(WHAT YOU NEED TO DO): Give the number of lines in the listing that contain the word "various", and nothing besides.
[DATA PROVIDED Boundary: Start]
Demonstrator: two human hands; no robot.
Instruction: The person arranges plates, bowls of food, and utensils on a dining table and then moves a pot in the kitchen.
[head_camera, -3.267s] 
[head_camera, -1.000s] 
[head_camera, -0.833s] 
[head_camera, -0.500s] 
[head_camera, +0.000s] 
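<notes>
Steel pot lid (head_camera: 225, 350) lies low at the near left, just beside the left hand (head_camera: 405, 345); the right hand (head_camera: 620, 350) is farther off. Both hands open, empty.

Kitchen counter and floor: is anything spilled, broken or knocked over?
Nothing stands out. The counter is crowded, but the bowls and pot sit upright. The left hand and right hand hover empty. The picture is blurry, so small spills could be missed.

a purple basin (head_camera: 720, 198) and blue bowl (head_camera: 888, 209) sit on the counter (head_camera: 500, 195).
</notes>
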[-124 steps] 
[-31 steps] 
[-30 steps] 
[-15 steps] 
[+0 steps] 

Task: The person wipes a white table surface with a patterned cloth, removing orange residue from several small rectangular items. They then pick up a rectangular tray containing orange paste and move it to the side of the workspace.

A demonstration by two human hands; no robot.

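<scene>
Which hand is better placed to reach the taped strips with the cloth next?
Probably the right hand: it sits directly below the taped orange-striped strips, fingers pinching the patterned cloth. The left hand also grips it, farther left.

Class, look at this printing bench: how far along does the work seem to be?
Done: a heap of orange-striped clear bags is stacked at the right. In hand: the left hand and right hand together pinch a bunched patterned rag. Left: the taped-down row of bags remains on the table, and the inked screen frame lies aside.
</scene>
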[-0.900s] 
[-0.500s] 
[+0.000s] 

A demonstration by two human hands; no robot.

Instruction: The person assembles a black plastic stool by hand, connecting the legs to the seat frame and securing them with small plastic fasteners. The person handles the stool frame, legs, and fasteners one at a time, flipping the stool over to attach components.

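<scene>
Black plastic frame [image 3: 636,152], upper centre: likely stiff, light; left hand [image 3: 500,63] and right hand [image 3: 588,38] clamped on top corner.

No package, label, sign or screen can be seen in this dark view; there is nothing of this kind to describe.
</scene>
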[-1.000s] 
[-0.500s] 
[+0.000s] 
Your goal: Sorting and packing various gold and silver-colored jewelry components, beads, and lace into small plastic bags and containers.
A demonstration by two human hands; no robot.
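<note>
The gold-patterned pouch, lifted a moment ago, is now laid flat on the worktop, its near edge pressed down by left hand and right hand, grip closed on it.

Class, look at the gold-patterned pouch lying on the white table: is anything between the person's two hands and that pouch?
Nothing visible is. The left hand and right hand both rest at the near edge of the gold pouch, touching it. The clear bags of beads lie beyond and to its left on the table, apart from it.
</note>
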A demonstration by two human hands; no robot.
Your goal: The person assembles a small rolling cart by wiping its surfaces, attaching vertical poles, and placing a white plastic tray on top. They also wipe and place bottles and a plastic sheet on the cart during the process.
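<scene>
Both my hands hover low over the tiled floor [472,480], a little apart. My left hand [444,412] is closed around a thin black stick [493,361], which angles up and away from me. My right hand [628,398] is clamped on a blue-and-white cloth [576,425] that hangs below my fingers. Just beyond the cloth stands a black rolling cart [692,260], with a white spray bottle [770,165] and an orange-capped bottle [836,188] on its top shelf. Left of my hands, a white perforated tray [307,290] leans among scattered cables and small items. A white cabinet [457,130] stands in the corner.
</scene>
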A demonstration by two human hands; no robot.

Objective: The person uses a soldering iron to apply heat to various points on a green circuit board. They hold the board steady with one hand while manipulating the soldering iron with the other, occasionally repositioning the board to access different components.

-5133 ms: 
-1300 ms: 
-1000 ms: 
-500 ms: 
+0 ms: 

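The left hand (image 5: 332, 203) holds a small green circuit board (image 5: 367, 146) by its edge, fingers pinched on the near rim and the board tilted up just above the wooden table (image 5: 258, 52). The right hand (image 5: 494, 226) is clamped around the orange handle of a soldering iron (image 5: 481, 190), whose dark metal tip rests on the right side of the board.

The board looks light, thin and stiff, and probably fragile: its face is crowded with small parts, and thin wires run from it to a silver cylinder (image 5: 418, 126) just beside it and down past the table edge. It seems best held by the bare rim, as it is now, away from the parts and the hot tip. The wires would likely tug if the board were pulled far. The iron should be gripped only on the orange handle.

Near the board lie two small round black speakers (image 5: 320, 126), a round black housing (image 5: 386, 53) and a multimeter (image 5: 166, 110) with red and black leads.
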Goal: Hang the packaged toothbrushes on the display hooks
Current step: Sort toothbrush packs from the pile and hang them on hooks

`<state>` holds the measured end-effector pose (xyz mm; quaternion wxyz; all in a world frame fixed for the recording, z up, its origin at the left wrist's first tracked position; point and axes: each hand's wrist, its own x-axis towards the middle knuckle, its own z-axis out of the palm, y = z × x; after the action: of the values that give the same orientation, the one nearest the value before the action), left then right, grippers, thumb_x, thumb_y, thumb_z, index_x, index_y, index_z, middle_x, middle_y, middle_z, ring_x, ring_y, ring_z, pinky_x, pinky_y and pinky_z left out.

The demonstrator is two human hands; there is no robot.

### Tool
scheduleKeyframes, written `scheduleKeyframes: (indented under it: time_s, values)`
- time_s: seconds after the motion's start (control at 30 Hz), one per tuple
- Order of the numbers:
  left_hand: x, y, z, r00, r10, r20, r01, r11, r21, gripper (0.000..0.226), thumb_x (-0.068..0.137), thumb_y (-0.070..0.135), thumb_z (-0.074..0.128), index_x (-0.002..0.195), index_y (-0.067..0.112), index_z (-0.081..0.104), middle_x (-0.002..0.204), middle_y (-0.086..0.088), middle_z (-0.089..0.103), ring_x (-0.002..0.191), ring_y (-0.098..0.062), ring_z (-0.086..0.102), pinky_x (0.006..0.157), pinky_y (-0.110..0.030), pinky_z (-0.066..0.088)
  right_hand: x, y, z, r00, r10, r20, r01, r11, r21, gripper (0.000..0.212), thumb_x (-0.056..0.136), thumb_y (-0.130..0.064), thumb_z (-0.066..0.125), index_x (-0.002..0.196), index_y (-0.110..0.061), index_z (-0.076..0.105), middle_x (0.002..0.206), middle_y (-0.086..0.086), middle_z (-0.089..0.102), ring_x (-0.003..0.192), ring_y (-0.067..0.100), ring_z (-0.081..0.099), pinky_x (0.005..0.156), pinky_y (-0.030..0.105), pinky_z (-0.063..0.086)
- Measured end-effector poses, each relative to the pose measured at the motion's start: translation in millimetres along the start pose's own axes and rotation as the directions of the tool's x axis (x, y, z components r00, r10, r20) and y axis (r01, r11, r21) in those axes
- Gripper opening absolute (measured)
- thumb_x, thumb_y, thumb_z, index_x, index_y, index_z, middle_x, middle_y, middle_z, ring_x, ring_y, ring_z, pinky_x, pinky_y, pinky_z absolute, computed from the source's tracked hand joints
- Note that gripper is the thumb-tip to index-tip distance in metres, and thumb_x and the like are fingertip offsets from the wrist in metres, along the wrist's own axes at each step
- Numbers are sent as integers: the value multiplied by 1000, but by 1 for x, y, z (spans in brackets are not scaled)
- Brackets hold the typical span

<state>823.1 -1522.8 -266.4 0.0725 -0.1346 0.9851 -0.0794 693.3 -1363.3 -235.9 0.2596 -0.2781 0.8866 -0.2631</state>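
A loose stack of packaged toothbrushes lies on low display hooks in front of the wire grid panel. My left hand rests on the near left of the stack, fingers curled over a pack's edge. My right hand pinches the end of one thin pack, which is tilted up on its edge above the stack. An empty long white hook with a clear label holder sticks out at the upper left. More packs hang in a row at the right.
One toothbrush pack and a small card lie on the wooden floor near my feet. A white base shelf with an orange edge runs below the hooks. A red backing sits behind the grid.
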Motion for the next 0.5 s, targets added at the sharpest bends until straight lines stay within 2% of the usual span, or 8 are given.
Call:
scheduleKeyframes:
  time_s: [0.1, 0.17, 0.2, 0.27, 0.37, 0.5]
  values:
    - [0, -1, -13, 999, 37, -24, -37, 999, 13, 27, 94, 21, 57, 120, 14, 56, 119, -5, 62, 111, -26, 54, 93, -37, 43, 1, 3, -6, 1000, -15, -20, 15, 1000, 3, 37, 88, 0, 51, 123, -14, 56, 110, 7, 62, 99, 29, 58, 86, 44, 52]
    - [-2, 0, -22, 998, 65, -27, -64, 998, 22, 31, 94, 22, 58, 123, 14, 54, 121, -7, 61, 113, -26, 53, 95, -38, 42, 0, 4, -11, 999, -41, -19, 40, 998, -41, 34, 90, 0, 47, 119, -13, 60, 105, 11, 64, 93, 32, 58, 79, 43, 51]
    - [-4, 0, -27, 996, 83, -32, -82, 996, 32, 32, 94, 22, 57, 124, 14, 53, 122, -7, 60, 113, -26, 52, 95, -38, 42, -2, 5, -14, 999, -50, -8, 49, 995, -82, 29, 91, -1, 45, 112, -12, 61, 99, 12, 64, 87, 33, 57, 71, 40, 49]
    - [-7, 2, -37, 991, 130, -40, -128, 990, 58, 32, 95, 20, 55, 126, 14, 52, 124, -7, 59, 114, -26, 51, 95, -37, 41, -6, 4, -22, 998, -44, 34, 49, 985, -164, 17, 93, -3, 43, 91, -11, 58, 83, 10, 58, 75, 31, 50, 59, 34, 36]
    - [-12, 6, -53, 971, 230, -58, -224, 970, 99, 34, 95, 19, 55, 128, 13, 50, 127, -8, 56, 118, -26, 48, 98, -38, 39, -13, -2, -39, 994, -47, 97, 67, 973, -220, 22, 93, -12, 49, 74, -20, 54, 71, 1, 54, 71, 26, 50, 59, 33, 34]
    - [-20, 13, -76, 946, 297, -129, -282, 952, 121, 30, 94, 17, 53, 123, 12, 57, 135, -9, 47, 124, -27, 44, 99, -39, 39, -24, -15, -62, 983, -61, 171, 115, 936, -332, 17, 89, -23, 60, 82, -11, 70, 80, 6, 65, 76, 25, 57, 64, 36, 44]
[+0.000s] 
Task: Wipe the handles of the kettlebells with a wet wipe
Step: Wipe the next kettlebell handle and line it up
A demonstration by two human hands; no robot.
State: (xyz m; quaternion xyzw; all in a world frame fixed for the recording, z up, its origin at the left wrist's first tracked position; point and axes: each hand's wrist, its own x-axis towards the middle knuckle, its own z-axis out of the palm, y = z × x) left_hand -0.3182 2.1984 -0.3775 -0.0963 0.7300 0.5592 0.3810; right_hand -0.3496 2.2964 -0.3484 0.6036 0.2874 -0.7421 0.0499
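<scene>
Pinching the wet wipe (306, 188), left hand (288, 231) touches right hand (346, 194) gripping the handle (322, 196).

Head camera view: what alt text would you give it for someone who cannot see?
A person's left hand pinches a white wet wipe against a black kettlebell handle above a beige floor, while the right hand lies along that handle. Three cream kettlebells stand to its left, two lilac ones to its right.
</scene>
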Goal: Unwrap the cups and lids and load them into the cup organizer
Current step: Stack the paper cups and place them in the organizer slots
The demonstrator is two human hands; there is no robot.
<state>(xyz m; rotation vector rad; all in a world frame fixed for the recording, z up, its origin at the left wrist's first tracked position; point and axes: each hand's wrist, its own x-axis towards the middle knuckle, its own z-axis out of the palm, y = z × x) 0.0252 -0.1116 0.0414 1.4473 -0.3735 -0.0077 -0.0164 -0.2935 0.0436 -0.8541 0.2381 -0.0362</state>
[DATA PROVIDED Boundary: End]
(TASK RESULT): 2